Use mentoring to improve staff performance

Mentoring versus coaching


Although coaching and mentoring can overlap, they perform different functions.


Mentoring is the long-term provision of guidance to someone less experienced in order to support their general development at work and involves:

  • a reactive approach with the mentor guiding the mentee
  • the mentor listening, offering advice and making suggestions that can help the mentee develop
  • a broader view of the person - personal issues can be discussed
  • an informal and less structured provision - meetings take place as and when the mentee needs guidance

Mentoring is a supportive form of employee training that many experts believe should be independent from other training activities.

Mentoring usually takes place outside the conventional top-down employee-manager relationship. Instead, the mentee sets the agenda based on their own development needs, with the mentor providing guidance to help the mentee achieve their goals.

The CIPD (Chartered Institute of Personnel and Development) provides further guidance on the differences between coaching and mentoring.

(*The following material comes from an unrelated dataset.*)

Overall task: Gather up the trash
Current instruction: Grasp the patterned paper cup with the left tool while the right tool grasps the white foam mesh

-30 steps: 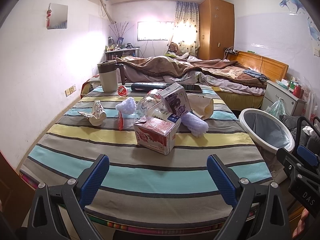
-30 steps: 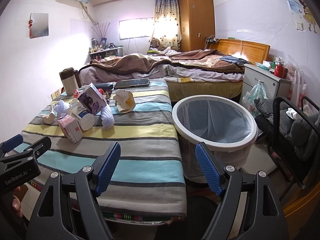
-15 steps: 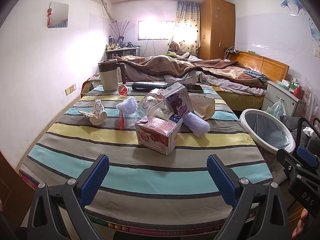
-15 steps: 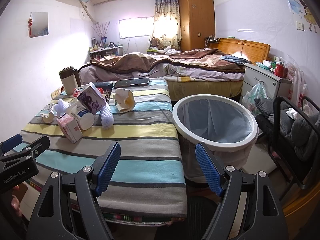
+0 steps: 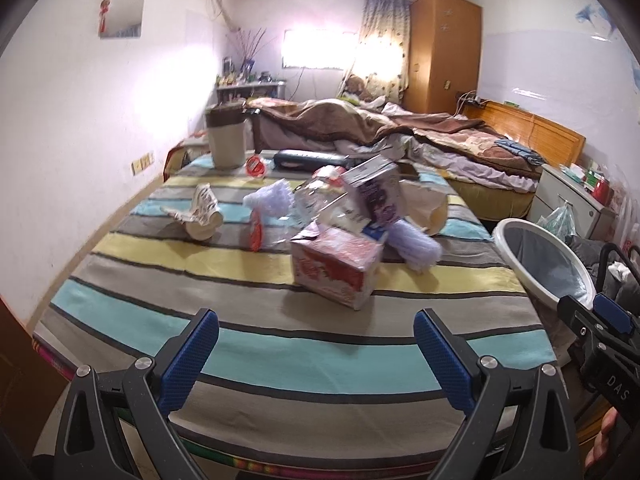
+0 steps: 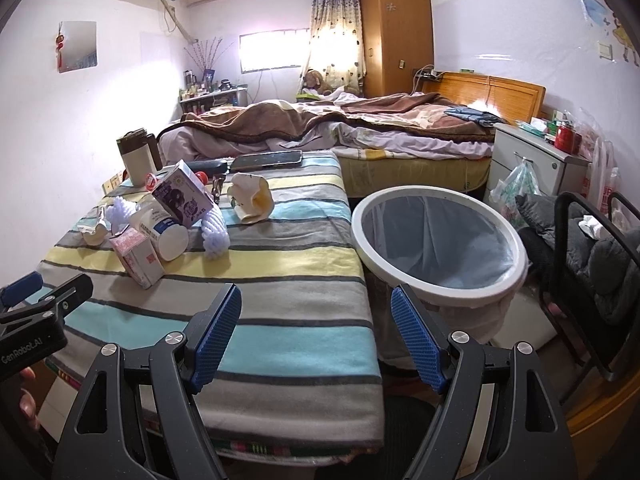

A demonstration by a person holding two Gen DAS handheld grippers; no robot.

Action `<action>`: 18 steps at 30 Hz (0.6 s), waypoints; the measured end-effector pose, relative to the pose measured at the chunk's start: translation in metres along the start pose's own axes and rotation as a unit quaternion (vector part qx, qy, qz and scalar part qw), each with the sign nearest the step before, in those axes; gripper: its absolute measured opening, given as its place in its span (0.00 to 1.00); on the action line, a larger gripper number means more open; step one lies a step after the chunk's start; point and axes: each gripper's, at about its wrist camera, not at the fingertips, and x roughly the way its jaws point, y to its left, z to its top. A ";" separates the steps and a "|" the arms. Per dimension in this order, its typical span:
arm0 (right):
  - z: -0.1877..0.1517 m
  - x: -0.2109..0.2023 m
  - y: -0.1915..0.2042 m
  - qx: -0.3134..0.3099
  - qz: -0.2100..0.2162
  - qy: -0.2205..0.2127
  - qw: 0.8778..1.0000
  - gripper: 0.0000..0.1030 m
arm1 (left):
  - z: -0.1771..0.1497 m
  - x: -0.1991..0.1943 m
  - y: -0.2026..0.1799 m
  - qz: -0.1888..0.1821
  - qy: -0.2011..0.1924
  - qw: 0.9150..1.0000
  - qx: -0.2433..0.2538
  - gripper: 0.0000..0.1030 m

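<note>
A heap of trash lies mid-table on the striped cloth: a red-and-white carton (image 5: 334, 270) (image 6: 138, 256), a purple carton (image 5: 376, 194) (image 6: 182, 200), a white cup (image 6: 164, 234), lilac foam sleeves (image 5: 416, 246) (image 6: 214, 234), a crumpled paper cup (image 5: 202, 214) and a cream paper bag (image 6: 252, 198). My left gripper (image 5: 316, 352) is open and empty over the table's near edge, short of the red carton. My right gripper (image 6: 316, 334) is open and empty at the table's near right corner, beside the white bin (image 6: 440, 236) (image 5: 544, 264).
A beige-and-brown mug (image 5: 226, 140), a black case (image 5: 310, 159) and a tablet (image 6: 266, 160) sit at the table's far end. A bed (image 6: 360, 128) lies behind. A dark chair (image 6: 592, 248) with clothes stands right of the bin, a nightstand (image 6: 536, 160) beyond.
My left gripper has moved forward toward the trash heap, so the red carton looks nearer. The right gripper has barely moved. Both stay open.
</note>
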 end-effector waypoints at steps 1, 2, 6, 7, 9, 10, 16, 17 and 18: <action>0.001 0.002 0.002 -0.002 0.000 0.000 1.000 0.76 | 0.001 0.003 0.004 0.001 0.004 1.000 -0.002 0.96; 0.002 0.006 0.004 -0.005 0.000 0.003 1.000 0.76 | 0.003 0.006 0.008 0.001 0.007 1.000 -0.003 0.96; 0.006 0.020 0.013 -0.016 0.015 0.014 1.000 0.76 | 0.012 0.016 0.029 0.006 0.013 1.000 -0.018 0.96; 0.008 0.023 0.016 -0.019 0.024 0.014 0.999 0.76 | 0.015 0.019 0.034 0.015 0.012 1.000 -0.022 0.96; 0.012 0.030 0.022 -0.026 0.033 0.019 0.999 0.76 | 0.022 0.024 0.045 0.024 0.011 0.999 -0.032 0.96; 0.014 0.033 0.025 -0.030 0.039 0.020 0.999 0.76 | 0.024 0.027 0.052 0.023 0.012 0.999 -0.039 0.96; 0.029 0.054 0.038 -0.037 0.070 0.031 0.996 0.76 | 0.046 0.045 0.086 0.045 0.008 0.997 -0.059 0.96; 0.032 0.058 0.040 -0.037 0.073 0.033 0.996 0.75 | 0.050 0.049 0.093 0.039 0.008 0.997 -0.065 0.96; 0.033 0.060 0.042 -0.037 0.075 0.034 0.996 0.73 | 0.054 0.052 0.098 0.032 0.012 0.997 -0.072 0.96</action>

Try to avoid a situation where an individual is mentored by their immediate manager. This is because combining the management relationship with the more personal and equal nature of the mentoring relationship could damage the former. However, for smaller businesses, it may be more difficult to avoid immediate managers being mentors. In these situations, you could consider external mentors.

Another form of mentoring, business mentoring, focuses more on the overall needs and goals of a business, rather than an individual's personal development. To find out more, see the benefits of business mentoring.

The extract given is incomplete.